How to tame your GraphQL schema

31 Oct, 2023

It’s 2023 and GraphQL is not as popular as it was a couple of years ago.

The hype is definitely dead, try Googling “graphql is dying” to convince yourself.

There is always new alternatives and when Theo floated the question if tRPC is a GraphQL KILLER??!, the stars were shooting through the roof for the new kid on the block:

GraphQL vs tRPC - star history

_{Source: https://star-history.com/#graphql/graphql&trpc/trpc&Date}

However, the real picture is more nuanced.

GraphQL remains a very powerful technology and teams keep adopting it and Netflix did so recently, according to ThePrimeagen.

Beware, not all stars shine equally. While Github has GraphQL stalling, on StackOverflow the trend is positive (but in fairness there is not yet a trend for tRPC): GraphQL vs REST vs gRPC - StackOverflow trends _{Source: https://insights.stackoverflow.com/trends?tags=graphql%2Crest%2Cgrpc}

Such opposite takes exist because a GraphQL's core advantage is also its weakness.

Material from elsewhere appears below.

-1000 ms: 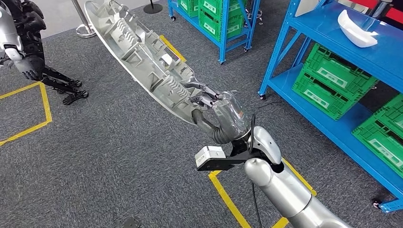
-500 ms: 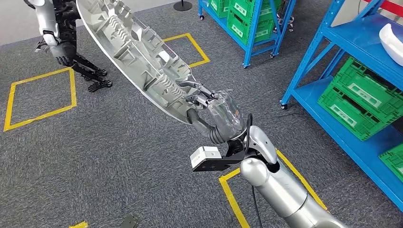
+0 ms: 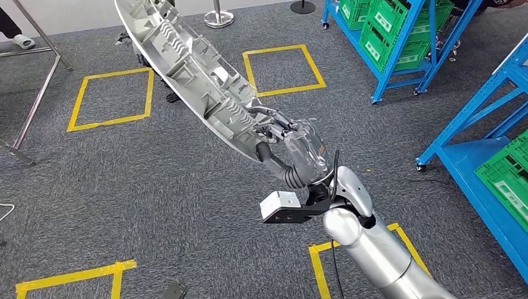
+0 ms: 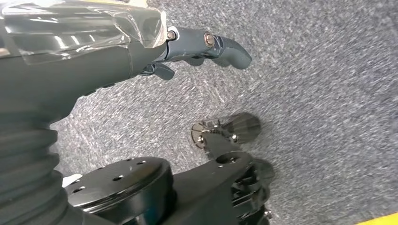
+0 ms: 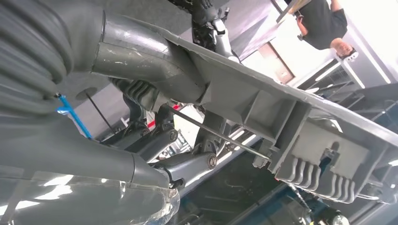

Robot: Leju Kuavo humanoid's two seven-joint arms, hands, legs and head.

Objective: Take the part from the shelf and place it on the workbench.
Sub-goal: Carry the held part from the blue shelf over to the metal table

On one hand, GraphQL is extremely flexible and lets you combine REST and RPC practices in one place so you can move fast and scale.

On the other hand, this flexibility can be a deal-breaker if we want to maintain our graph.

In Theo's words, it comes at a cost.

I am going to show you an opinionated approach on how to tame this weakness and distribute this cost between backend and frontend without losing the touted "no brainer" feeling for the UI consumer.

To give you an idea, I can adjust something like this: tangled into this: untangled

The REST blueprint

I like to build the schema around a base blueprint which delivers a REST-like API with a CRUD naming convention for operations on each resource (or Object types in GQL lingo).

As a second step I usually extend this blueprint with queries and mutations with RPC-inspired names which reflect client-side needs.

My aim here is to prevent unintentionally tangling the graph relations into a hairy mess, the looks of which you've only seen in the shower drain of a derelict motel.

To that end, I will provide examples, and for each, a comparison of two directions.

One which favours the minimal base blueprint and pushes the naming responsibility to the client.

The other, which adopts a more business declarative API.

Finding the balance between two is a bit like toggling between speed of execution and maintainability.

Finally, something to keep in mind for picking the right intensity is how public you want your API to be.

Mutations - the CUD in CRUD

I like to namespace mutations by the object name:

extend type Mutation {
  objectName: ObjectNameMutations!
}

type ObjectNameMutations {
  create(input: ObjectNameCreateInput!): ObjectName!
  update(id: ID!, ObjectNameUpdateInput!): ObjectName!
  delete(id: ID!): ObjectName!
}

This approach gives me three mutations per object, sets clear expectations and simplifies graph exploration.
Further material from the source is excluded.